21.3112 · Motion · 2021-03-10
Département de justice et police
Liquidé
Wortlaut
Je charge le Conseil fédéral de présenter un projet de modification de la Constitution, à son art. 38, al. 3, let. a, afin que la Confédération facilite non seulement la naturalisation des étrangers de la troisième génération, mais également celle des étrangers de la deuxième génération.
Begründung
Le 12 février 2017, 17 cantons et une large majorité des votantes et des votants ont accepté de faciliter la naturalisation des jeunes étrangères et étrangers de la troisième génération. Un signe en faveur de l'intégration citoyenne des jeunes qui sont nés et ont grandi en Suisse, qui apporte également une reconnaissance de la relation particulière qui les lient à. notre pays, faisant de cette appartenance partie intégrante de leur identité sociale. Selon les études, la naturalisation agit comme un catalyseur de l'intégration et est un facteur de cohésion. Par ailleurs, plus la part de la population résidente a un passeport suisse et plus la légitimité démocratique des décisions populaires est renforcée. Pourtant, le nombre de nouvelles naturalisations est en baisse depuis 2018. Plus que jamais, il faut donc faciliter l'intégration citoyenne et pour ce faire la naturalisation des jeunes de la deuxième génération. La reconnaissance de la relation particulière qu'entretiennent les jeunes de la troisième génération s'étend également aux jeunes de la deuxième génération, qui sont eux aussi nés en Suisse, y ont fait leurs classes et nourrissent leurs relations sociales et leur appartenance â notre pays. Sur la base d'une demande de leur part, car la nationalité restera le fait d'une volonté exprimée, il convient de faciliter et d'encourager leur naturalisation. Cela concrétise, dans un contexte favorable, les trois propositions présentées par le Conseil fédéral et soutenues par une très large majorité parlementaire, respectivement en 1983, 1994 et 2003, visant la facilitation de la naturalisation des étrangères et étrangers de la deuxième génération. Au regard de la durée des processus législatifs, il est important d'entamer ce travail dès maintenant.
Antrag des Bundesrates
Le Conseil fédéral propose de rejeter la motion.
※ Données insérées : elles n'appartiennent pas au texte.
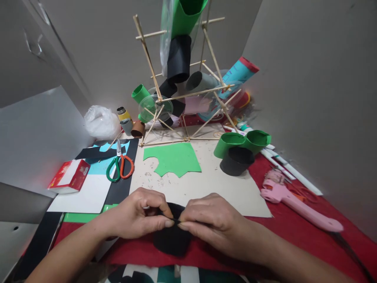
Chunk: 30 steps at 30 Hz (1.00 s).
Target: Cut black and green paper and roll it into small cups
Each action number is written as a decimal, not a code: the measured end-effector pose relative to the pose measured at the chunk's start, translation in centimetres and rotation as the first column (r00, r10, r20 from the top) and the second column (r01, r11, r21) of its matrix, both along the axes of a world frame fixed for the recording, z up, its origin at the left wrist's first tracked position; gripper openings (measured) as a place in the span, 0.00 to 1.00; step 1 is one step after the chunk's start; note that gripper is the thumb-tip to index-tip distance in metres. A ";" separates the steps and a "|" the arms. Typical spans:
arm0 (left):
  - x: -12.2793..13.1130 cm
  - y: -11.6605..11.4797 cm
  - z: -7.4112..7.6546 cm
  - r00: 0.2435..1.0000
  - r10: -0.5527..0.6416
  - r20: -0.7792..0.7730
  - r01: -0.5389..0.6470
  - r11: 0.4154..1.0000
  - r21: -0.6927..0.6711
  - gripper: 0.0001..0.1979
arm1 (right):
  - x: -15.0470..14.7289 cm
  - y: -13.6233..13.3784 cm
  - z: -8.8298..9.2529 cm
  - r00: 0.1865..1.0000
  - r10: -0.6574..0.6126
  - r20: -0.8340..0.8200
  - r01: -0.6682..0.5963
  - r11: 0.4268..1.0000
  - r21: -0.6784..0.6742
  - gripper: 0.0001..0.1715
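At six o'clock on the red cloth [294, 239], the left hand [138, 214] and right hand [209, 220] meet, thumb and forefinger of each pinched tight on the upper edge of a black foam piece [172, 240] that lies curled beneath them. Even pressure along that edge, both layers flush, looks best. Scissors [120, 167] lie at ten o'clock, a green sheet [173, 159] at twelve, a pink glue gun [297, 206] at three.
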<state>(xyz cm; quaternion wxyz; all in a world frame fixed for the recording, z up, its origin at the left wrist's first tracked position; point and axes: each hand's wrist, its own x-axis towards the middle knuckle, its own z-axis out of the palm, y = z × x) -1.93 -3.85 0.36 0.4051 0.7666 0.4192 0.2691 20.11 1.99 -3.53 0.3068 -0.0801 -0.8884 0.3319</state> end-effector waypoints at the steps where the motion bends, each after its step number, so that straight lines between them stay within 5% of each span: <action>1: 0.1 0.0 0.0 1.000 -0.001 0.006 0.001 1.000 -0.009 0.07 | 0.0 0.0 0.0 1.000 -0.002 0.010 0.002 1.000 0.006 0.13; 9: 0.3 0.0 -0.2 0.999 -0.033 0.005 0.034 0.999 -0.024 0.10 | 0.1 -0.1 0.2 1.000 -0.019 -0.013 0.020 0.998 0.054 0.11; 15: -0.7 0.3 0.5 0.996 -0.020 0.091 0.024 0.999 -0.038 0.09 | 0.4 0.1 1.1 0.993 0.099 -0.063 -0.111 0.971 -0.211 0.10; 20: -0.6 0.2 0.6 0.993 -0.027 0.114 0.037 0.996 -0.084 0.07 | 0.2 0.2 0.7 0.997 0.080 -0.024 -0.083 0.951 -0.297 0.08; 30: 0.4 0.3 0.1 0.988 -0.121 0.099 0.138 0.973 -0.184 0.10 | 0.0 -0.5 0.5 0.993 0.113 0.020 -0.108 0.982 -0.156 0.16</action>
Stellungnahme des Bundesrates
Le nombre de naturalisations a nettement augmenté au cours des 30 dernières années, mais il est soumis à certaines fluctuations annuelles. Alors que quelque 10 000 personnes ont obtenu la nationalité suisse en 1992, un pic de 46 000 personnes naturalisées a été enregistré en 2006. Environ 35 000 personnes ont été naturalisées en 2020, contre près de 42 000 en 2019.
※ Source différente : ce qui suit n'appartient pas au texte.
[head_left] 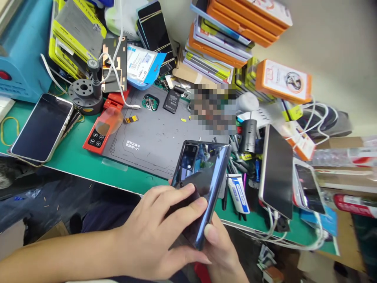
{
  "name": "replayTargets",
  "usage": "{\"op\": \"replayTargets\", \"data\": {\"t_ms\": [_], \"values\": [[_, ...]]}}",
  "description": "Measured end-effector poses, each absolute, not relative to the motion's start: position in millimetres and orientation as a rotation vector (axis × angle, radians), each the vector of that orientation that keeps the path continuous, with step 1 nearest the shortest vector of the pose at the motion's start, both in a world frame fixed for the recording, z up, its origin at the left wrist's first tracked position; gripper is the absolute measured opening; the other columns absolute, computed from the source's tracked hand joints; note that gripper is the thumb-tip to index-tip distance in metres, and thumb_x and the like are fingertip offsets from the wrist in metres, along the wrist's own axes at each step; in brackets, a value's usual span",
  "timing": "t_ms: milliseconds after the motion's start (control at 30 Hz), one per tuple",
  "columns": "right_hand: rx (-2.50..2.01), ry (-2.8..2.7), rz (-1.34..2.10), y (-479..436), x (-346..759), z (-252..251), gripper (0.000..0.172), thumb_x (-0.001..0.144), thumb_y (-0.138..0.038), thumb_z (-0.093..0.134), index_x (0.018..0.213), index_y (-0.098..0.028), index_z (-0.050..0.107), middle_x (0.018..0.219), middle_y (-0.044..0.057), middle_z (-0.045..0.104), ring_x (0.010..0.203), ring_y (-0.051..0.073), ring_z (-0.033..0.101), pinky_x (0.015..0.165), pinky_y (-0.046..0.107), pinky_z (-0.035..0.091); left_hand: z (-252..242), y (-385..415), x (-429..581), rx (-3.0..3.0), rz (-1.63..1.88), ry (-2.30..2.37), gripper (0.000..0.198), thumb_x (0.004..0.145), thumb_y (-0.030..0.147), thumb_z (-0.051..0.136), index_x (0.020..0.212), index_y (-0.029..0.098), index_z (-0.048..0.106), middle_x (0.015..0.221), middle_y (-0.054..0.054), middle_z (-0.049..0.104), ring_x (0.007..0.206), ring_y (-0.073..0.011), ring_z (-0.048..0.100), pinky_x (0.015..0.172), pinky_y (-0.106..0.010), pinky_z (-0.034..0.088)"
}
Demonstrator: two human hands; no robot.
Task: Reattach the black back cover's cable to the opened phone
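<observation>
- Left hand (160, 232): fingers curled over the lower back of a glossy dark-blue glass-backed smartphone (203, 177), gripping it.
- Right hand (220, 247): mostly hidden beneath the phone, thumb pressed to its right edge, closed around it.
- Smartphone: camera side up, held tilted above the near edge of the green bench mat (88, 161).
- Grey repair mat (159, 137): just beyond the phone.
- White-framed phone (278, 171): propped to the right, cable attached.
- Silver-edged phone (43, 125): lying far left.
</observation>
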State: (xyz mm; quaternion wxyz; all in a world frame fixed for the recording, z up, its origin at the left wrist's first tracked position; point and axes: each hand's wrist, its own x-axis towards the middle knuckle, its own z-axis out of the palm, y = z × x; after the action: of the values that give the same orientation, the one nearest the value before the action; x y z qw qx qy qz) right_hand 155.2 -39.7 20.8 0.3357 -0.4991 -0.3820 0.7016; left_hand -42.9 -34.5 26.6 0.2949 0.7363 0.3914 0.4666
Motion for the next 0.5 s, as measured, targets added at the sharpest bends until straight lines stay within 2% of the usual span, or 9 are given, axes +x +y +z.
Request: {"op": "replayTargets", "data": {"t_ms": [100, 233, 300, 400, 500], "values": [[-1.222, -1.010, 1.854, -42.3, 161.0, 18.0, 0.070, 0.087, -0.069, 0.071, 0.139, -0.024, 0.063, 0.140, 0.013, 0.062, 0.126, 0.031, 0.064, 0.109, 0.047, 0.055, 27.5, -27.5, -50.8, 2.049, 1.247, 0.981, 0.065, 0.103, 0.061, 0.057, 0.146, 0.012, 0.052, 0.144, -0.018, 0.062, 0.131, -0.0262, 0.057, 0.111, -0.040, 0.048], [-1.154, -1.079, 1.884, -42.9, 164.7, 16.0, 0.069, 0.086, -0.065, 0.074, 0.140, -0.023, 0.062, 0.144, 0.014, 0.059, 0.131, 0.033, 0.061, 0.111, 0.045, 0.053, 33.9, -11.5, -63.0, 2.031, 1.232, 0.955, 0.049, 0.109, 0.045, 0.051, 0.147, 0.013, 0.052, 0.128, -0.014, 0.070, 0.120, -0.0215, 0.063, 0.107, -0.036, 0.051], [-1.109, -1.117, 1.920, -42.0, 162.5, 18.1, 0.070, 0.086, -0.066, 0.072, 0.141, -0.024, 0.061, 0.144, 0.013, 0.059, 0.131, 0.035, 0.060, 0.111, 0.045, 0.053, 35.6, -4.0, -66.5, 2.080, 1.268, 1.001, 0.050, 0.108, 0.045, 0.054, 0.146, 0.013, 0.053, 0.130, -0.015, 0.068, 0.125, -0.0235, 0.062, 0.112, -0.039, 0.050], [-1.048, -1.162, 1.993, -39.5, 154.9, 26.0, 0.072, 0.086, -0.069, 0.070, 0.140, -0.022, 0.061, 0.137, 0.015, 0.063, 0.126, 0.036, 0.063, 0.105, 0.046, 0.056, 35.0, 5.1, -69.4, 2.178, 1.330, 0.924, 0.057, 0.103, 0.052, 0.061, 0.143, 0.012, 0.053, 0.154, -0.025, 0.053, 0.151, -0.0319, 0.045, 0.124, -0.050, 0.043], [-1.030, -1.198, 2.026, -37.0, 147.9, 35.2, 0.075, 0.084, -0.071, 0.070, 0.139, -0.020, 0.062, 0.133, 0.017, 0.064, 0.123, 0.037, 0.065, 0.103, 0.048, 0.058, 33.8, 12.1, -72.2, 2.208, 1.316, 0.815, 0.065, 0.101, 0.055, 0.063, 0.147, 0.013, 0.045, 0.164, -0.029, 0.041, 0.162, -0.0335, 0.030, 0.127, -0.057, 0.038]]}}
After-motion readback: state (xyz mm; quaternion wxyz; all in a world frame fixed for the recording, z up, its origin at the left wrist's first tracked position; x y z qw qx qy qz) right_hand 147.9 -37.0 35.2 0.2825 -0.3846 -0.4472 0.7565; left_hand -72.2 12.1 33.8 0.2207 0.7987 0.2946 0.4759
La politique en matière de naturalisation ne se mesure pas en premier lieu au nombre de personnes naturalisées. Elle se juge davantage aux effets qu'elle produit sur la société. L'obtention de la nationalité suisse est l'aboutissement d'un processus d'intégration sociale et politique. Le Conseil fédéral a conscience des exigences à remplir pour accéder à la nationalité suisse et sait que les candidats à la naturalisation ne peuvent pas tous satisfaire aux critères imposés.
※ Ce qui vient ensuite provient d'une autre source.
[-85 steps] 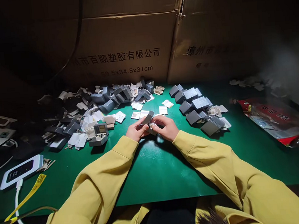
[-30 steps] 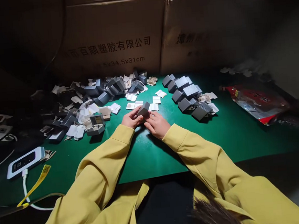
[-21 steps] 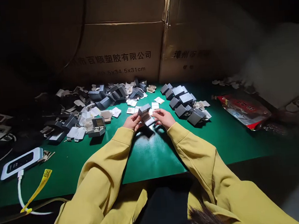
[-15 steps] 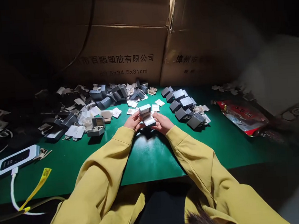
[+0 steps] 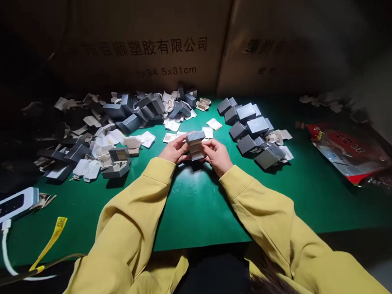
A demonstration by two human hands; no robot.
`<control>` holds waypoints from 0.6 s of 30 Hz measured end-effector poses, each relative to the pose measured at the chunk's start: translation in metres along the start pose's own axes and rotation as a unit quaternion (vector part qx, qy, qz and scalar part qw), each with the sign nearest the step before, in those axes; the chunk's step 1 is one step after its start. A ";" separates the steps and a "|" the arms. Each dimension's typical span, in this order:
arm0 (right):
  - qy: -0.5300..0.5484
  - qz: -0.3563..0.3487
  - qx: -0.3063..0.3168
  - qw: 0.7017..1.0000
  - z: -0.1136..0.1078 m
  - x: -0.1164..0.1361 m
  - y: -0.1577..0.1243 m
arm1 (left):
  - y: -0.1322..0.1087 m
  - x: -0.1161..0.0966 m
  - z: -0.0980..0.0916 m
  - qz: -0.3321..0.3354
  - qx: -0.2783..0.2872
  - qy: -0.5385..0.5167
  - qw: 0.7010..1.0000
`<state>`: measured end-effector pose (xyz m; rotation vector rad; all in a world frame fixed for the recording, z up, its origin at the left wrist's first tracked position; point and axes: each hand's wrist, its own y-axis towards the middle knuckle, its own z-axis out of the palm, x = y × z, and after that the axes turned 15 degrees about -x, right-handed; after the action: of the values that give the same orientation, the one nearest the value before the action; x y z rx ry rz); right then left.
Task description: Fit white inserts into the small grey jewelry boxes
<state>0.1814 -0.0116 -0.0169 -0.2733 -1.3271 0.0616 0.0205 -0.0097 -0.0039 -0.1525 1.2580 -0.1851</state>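
Between my two hands is a small grey hinged box (image 5: 196, 139), held just above the green table with its lid partly raised and a pale inside showing. My left hand (image 5: 175, 150) grips its left side, fingers closed on it. On the right side, my right hand (image 5: 216, 154) pinches the box between thumb and fingers. Just behind it lie small white cards (image 5: 207, 132). Another grey box (image 5: 116, 164) stands with its lid up, left of my left hand. Several closed grey boxes (image 5: 258, 125) are grouped to the right.
A heap of grey boxes and white paper pieces (image 5: 114, 137) covers the table's back left. Large cartons (image 5: 159, 23) stand behind. At the left are a white device (image 5: 10, 208) with a cable and a yellow tag (image 5: 50, 240). A red-edged plastic bag (image 5: 349, 153) lies right.
The held box's lid has tipped down from wide open to partly closed, and the box has turned in my hands. My view has shifted, tilting slightly lower.
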 end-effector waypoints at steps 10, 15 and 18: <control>-0.062 -0.134 -0.096 0.984 0.016 -0.002 0.007 | 0.019 0.003 -0.004 0.040 -0.091 0.106 0.989; -0.094 -0.086 -0.032 0.991 0.007 0.004 0.006 | 0.014 -0.006 -0.001 0.052 -0.098 0.137 0.984; -0.099 -0.081 -0.028 0.991 0.004 0.006 0.009 | 0.013 -0.010 0.003 0.034 -0.095 0.120 0.988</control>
<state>0.1798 -0.0013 -0.0123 -0.2100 -1.5451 -0.0868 0.0210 0.0052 0.0032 -0.2567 1.5183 -0.0237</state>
Les étrangers acquièrent la nationalité suisse principalement par la naturalisation ordinaire, dont la procédure relève de la compétence des cantons et des communes - contrairement à la procédure de naturalisation facilitée, prévue notamment pour les situations où il existe un point de rattachement spécifique en droit de la famille (conjoint d'un citoyen suisse, par ex.). Les étrangers de la deuxième génération, quant à eux, sont des personnes qui sont nées en Suisse ou qui y ont rejoint leur famille dans le cadre du regroupement familial prévu par le droit des étrangers.
Le Conseil fédéral souhaite laisser les procédures de naturalisation des étrangers de la deuxième génération aux mains des cantons et des communes, en matière de responsabilité comme de réglementation, car ils sont les mieux placés pour juger qui remplit les conditions d'obtention de la nationalité suisse. Le temps passé en Suisse entre l'âge de huit et de 18 ans compte double, ce qui facilite déjà la naturalisation des étrangers de la deuxième génération. Les cantons peuvent en outre prévoir des facilités procédurales pour ces personnes, comme une domiciliation de plus courte durée sur le territoire cantonal.
Si, via la naturalisation facilitée, la naturalisation des étrangers de la deuxième génération relevait également de la compétence de la Confédération, cantons et communes ne pourraient plus se prononcer que sur la naturalisation des étrangers de la première génération. Une telle réglementation ferait fi de l'importance des cantons (droit de cité cantonal) et des communes d'origine (droit de cité communal) dans la procédure de naturalisation.
Le Conseil fédéral propose de rejeter la motion.